The second thing is that the number of neurons in each of those processing centers is far less than humans: compared to humans, dog brains are almost twice as dense.

Finally, they don’t use the same encoding system (which is why they can be so fast) so they use different ways of storing information than humans do. This is why they can remember things much better than we do (and recall them when needed) and also how easy it is for them to learn new things much faster than we do (and remember them when needed).

And here are some quick notes on some specific areas of brain function:

1) They’re very good at recognizing faces and using those as cues for emotions; this means that they can tell you if someone is sad or happy, angry or startled more quickly than we can (and remember when needed). These are the same kinds of cues that make us happy or sad ourselves — but with an extra layer of nuance which makes it harder for us to detect without being aware that there’s something unusual going on.
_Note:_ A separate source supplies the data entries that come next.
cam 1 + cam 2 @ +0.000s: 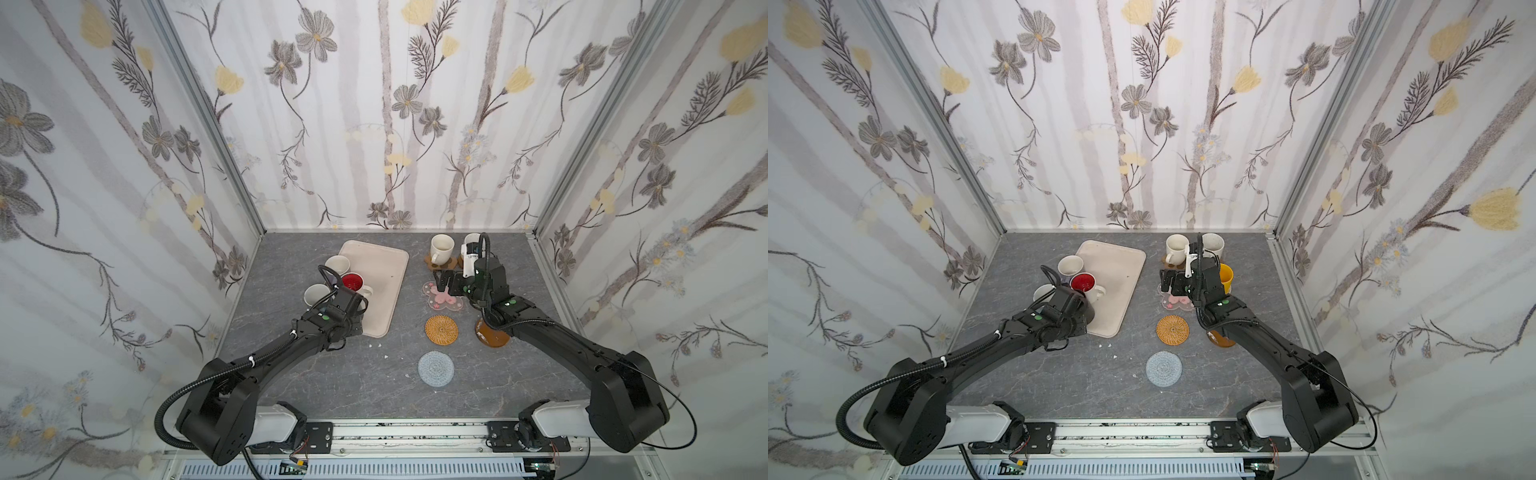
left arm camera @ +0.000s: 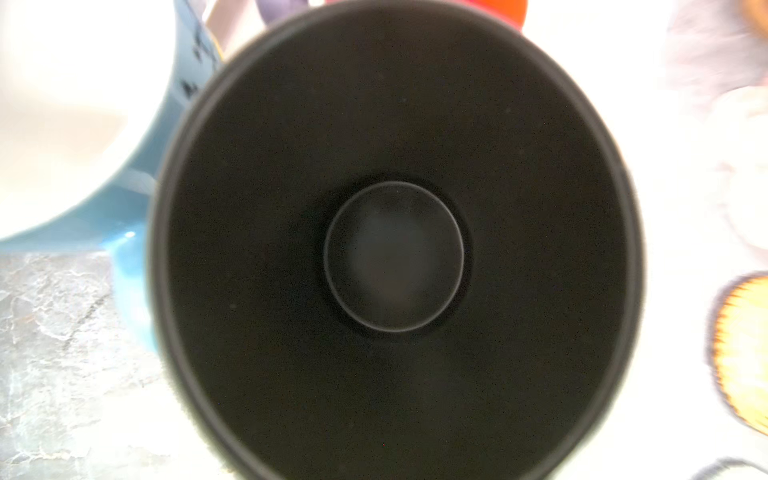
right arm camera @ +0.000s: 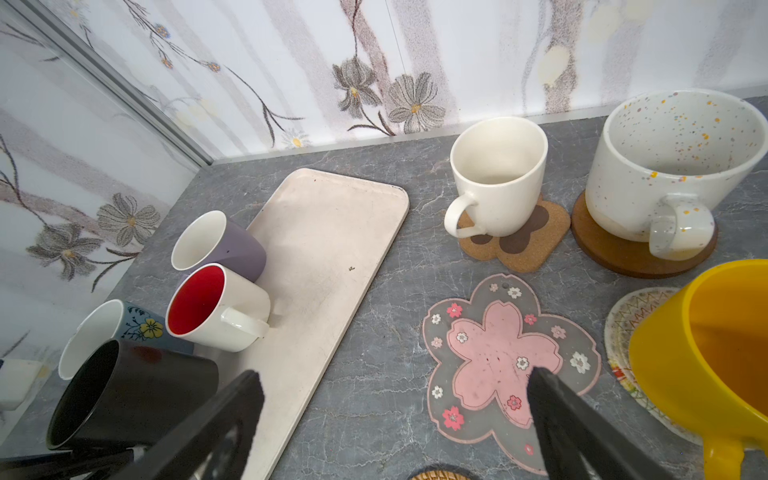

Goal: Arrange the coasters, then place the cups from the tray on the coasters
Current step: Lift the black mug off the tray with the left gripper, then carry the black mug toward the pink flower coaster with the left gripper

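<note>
Left wrist view is filled by the dark inside of the black cup [image 2: 392,257], seen straight down its mouth, with the light blue cup [image 2: 137,199] just beside it. No finger of the left tool [image 1: 354,305] shows there, and in both top views its wrist hides them, so whether it grips the cup cannot be told.

Only the right wrist view shows the right tool [image 3: 395,374] plainly: its fingers stand wide apart with nothing between them, above the pink blossom coaster [image 3: 498,361].

The yellow cup [image 1: 1226,276] peeks out in a top view; the right wrist view adds that it sits on the beige woven coaster [image 3: 623,324], handle toward the camera.

At the far right of the bench [image 1: 332,386], the cream cup [image 3: 498,178] sits on the paw coaster [image 3: 523,245] and the speckled cup [image 3: 665,166] on a brown wooden round [image 3: 602,253].

The tray [image 1: 386,282] lies with its long axis running near to far. The lavender cup [image 1: 337,264] and red-lined cup [image 1: 353,282] stand at its left edge, the latter's handle pointing toward the tray's middle.
</note>
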Controlling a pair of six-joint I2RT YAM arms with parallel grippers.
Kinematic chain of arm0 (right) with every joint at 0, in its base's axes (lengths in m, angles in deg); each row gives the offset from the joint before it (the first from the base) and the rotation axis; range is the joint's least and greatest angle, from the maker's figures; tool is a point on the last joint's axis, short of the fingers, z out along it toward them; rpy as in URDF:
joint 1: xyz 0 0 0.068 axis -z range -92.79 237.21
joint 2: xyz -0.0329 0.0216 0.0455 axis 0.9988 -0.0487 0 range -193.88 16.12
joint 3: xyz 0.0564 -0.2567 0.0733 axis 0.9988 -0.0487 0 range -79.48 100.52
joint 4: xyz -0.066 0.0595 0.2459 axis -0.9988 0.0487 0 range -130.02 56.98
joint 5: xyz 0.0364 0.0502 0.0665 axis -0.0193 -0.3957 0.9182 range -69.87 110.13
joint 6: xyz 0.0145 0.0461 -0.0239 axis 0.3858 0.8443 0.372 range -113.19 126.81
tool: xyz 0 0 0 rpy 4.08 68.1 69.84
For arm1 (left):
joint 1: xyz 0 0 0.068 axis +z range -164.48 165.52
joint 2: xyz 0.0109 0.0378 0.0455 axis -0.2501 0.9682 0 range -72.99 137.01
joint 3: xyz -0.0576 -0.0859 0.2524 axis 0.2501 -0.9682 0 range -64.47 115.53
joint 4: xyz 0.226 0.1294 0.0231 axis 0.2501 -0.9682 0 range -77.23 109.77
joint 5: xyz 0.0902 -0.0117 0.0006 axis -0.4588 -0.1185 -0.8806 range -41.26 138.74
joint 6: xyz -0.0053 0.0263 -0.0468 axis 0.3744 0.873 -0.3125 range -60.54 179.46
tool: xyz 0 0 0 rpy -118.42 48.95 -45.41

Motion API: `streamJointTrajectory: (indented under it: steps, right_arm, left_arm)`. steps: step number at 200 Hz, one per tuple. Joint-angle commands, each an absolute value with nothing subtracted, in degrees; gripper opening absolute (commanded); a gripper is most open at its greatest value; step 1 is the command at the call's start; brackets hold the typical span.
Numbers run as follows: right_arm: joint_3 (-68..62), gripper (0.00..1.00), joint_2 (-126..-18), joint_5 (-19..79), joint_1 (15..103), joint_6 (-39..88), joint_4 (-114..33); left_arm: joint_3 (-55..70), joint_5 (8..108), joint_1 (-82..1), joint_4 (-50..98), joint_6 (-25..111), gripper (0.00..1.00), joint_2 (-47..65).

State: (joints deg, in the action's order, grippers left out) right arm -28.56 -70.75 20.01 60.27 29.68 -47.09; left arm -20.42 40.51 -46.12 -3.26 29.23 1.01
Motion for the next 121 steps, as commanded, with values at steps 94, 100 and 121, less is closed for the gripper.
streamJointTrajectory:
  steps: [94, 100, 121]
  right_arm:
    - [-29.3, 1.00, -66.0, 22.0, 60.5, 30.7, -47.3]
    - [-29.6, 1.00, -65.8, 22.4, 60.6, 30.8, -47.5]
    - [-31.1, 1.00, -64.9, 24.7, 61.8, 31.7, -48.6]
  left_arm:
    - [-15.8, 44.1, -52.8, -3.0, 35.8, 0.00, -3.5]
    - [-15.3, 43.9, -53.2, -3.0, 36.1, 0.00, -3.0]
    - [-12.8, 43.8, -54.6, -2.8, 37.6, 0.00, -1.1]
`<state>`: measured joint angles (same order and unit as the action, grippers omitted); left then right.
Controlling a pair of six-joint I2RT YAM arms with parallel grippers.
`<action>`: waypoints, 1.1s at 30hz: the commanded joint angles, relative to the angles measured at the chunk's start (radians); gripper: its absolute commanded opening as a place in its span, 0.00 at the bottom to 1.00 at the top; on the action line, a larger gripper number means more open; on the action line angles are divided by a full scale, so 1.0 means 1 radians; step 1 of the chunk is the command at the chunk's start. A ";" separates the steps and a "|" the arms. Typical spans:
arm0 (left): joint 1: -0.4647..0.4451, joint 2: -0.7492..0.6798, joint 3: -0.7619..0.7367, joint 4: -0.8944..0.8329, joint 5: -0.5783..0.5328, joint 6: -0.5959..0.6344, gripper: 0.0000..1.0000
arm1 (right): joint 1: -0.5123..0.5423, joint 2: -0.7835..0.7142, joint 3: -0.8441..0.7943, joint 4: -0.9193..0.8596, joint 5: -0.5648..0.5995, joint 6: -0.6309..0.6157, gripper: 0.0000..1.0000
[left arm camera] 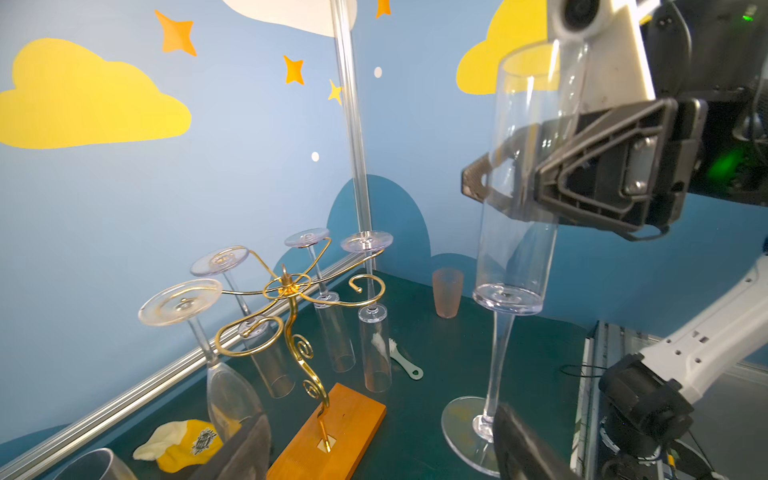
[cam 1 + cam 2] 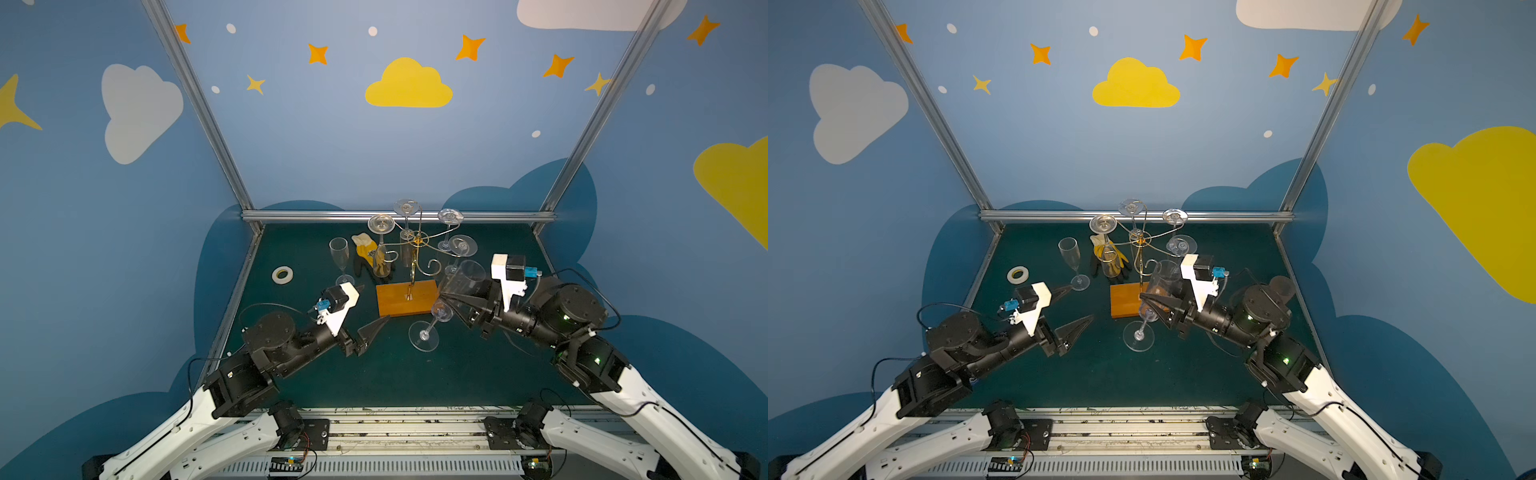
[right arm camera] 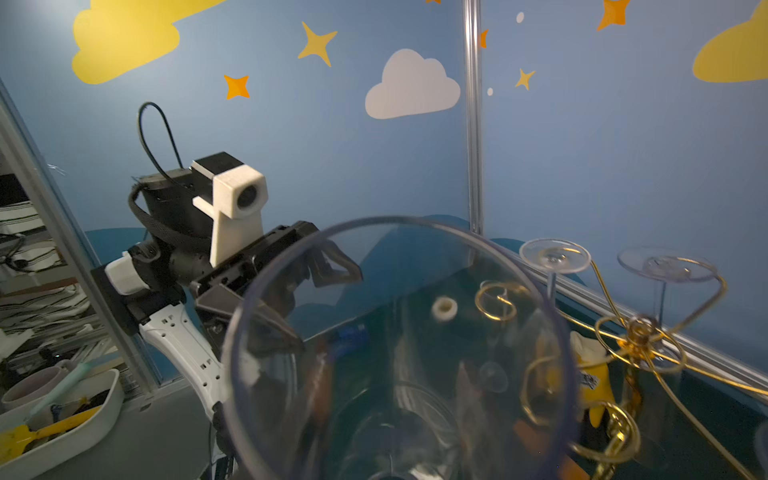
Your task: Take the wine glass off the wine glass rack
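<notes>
The wine glass (image 2: 462, 277) (image 2: 1163, 277) (image 1: 515, 249) is off the rack and upright, its foot (image 1: 463, 428) down at the green table beside the orange base. My right gripper (image 2: 451, 297) (image 2: 1152, 298) (image 1: 505, 174) is shut on its bowl. The bowl's rim (image 3: 399, 374) fills the right wrist view. The wine glass rack (image 2: 417, 246) (image 2: 1139, 249) (image 1: 286, 286) (image 3: 640, 332), gold wire on a wooden base (image 2: 405, 298), carries several upside-down glasses. My left gripper (image 2: 374, 302) (image 2: 1081, 302) (image 1: 382, 457) (image 3: 299, 291) hangs open left of the base, with nothing between its fingers.
A flute (image 2: 340, 257) stands on the table left of the rack. A yellow glove (image 2: 365, 249) lies behind it and a tape roll (image 2: 282, 274) further left. A pink cup (image 1: 447, 291) and a white brush (image 1: 405, 359) sit behind the rack.
</notes>
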<state>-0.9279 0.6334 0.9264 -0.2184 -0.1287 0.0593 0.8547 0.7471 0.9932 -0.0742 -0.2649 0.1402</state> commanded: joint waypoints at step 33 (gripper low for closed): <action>0.000 -0.056 -0.057 0.058 -0.195 -0.047 0.82 | -0.283 -0.235 -0.504 0.162 0.445 -0.259 0.22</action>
<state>-0.9279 0.5800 0.8719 -0.1989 -0.3119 0.0147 0.6201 0.4835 0.4900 -0.0334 0.2379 -0.1299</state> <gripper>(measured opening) 0.820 0.472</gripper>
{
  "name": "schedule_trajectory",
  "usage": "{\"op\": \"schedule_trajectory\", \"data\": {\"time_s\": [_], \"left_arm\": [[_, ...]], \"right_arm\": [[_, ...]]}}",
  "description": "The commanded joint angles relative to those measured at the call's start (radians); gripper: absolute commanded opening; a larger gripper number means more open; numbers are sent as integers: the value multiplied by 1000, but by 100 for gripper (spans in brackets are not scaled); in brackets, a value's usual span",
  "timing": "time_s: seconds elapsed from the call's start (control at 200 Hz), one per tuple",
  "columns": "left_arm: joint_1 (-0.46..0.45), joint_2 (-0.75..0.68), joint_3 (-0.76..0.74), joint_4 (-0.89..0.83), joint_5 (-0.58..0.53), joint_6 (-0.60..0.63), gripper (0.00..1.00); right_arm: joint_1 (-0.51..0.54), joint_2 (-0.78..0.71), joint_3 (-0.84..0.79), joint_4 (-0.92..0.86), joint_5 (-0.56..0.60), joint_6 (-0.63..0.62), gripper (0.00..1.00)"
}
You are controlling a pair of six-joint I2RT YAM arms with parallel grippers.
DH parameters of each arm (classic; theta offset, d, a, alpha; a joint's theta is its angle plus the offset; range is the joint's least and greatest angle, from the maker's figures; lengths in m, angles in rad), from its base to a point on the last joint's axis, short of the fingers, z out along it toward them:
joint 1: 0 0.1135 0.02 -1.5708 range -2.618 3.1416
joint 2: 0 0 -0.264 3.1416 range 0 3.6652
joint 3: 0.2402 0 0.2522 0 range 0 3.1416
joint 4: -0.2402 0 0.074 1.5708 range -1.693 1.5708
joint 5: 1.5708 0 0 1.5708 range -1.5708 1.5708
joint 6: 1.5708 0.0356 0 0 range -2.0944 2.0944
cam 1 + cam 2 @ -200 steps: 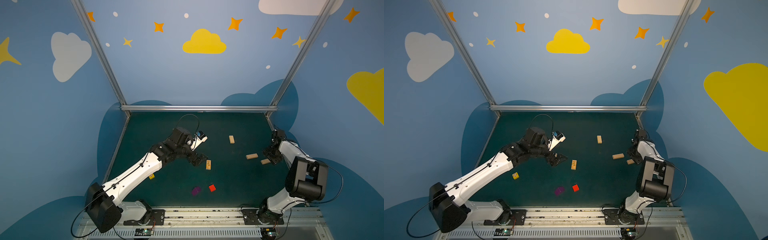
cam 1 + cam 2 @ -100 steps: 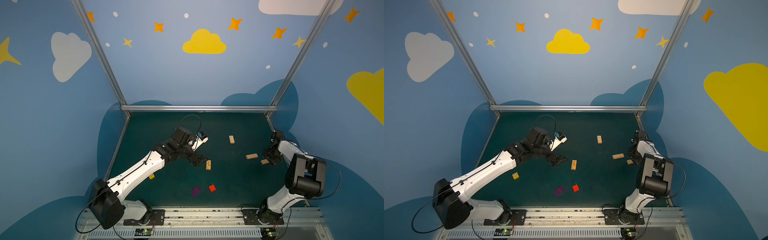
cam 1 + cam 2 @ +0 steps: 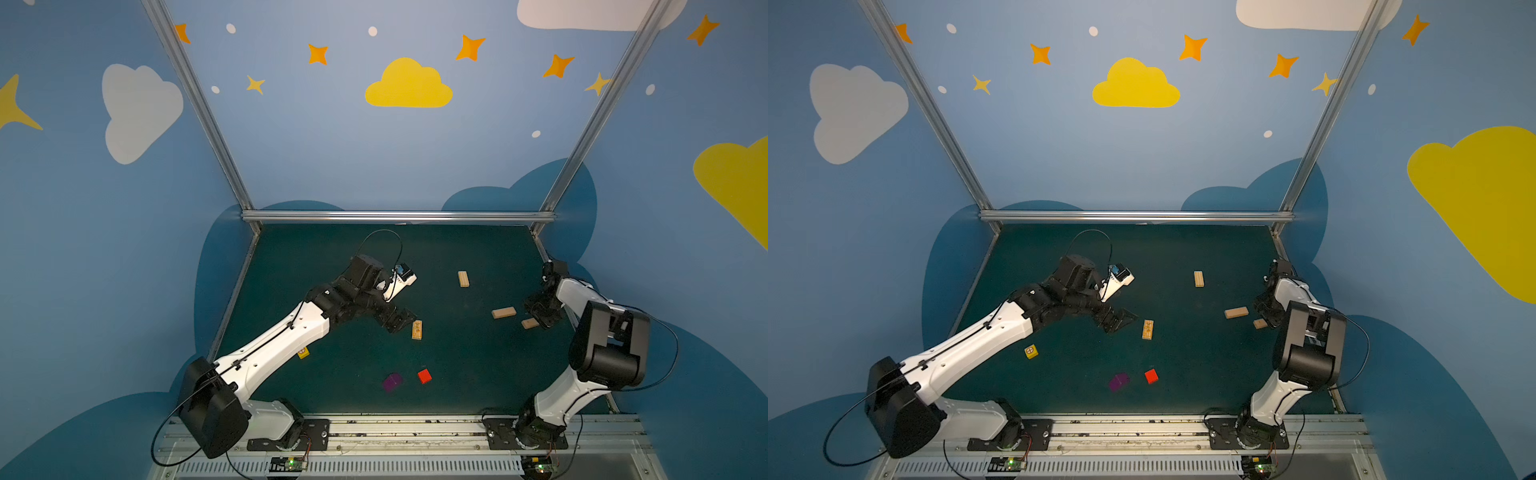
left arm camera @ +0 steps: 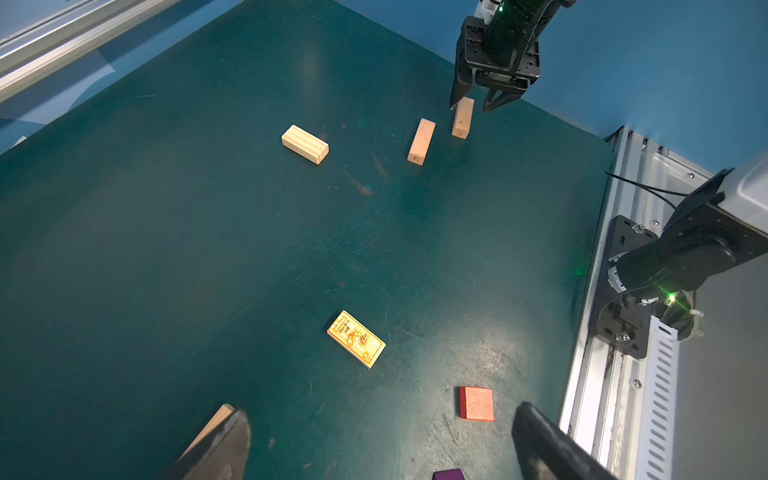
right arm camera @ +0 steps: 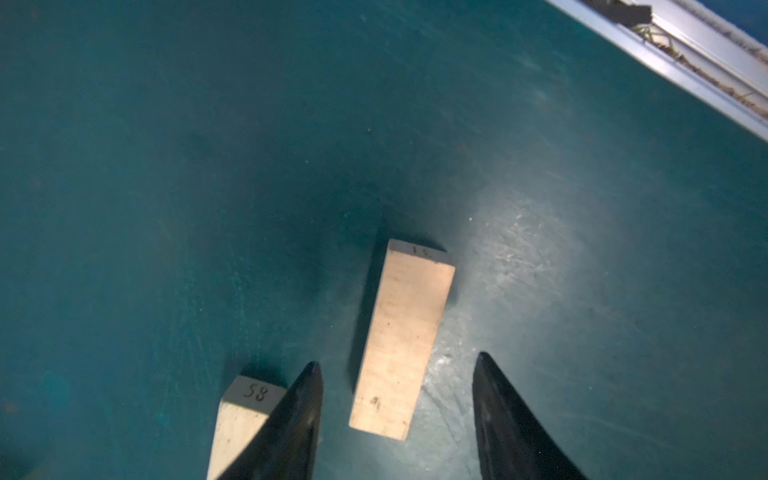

2) They’re good at recognizing objects based on their shape and color; this means they can show you where something is more readily than us; i.e., if you tell them your car has a blue trunk lid, they’ll know immediately whether it’s true or not (it doesn’t matter what color your car has — if your trunk lid is blue then it must be a blue car). This makes sense because our vision relies heavily on identifying shapes (both friendly & threatening), but our brains are still processing visual data differently than ours are. This means our visual memory would be faster if we had an enhanced version of our visual cortex which made use of those sources (which would leave room for other kinds of modalities).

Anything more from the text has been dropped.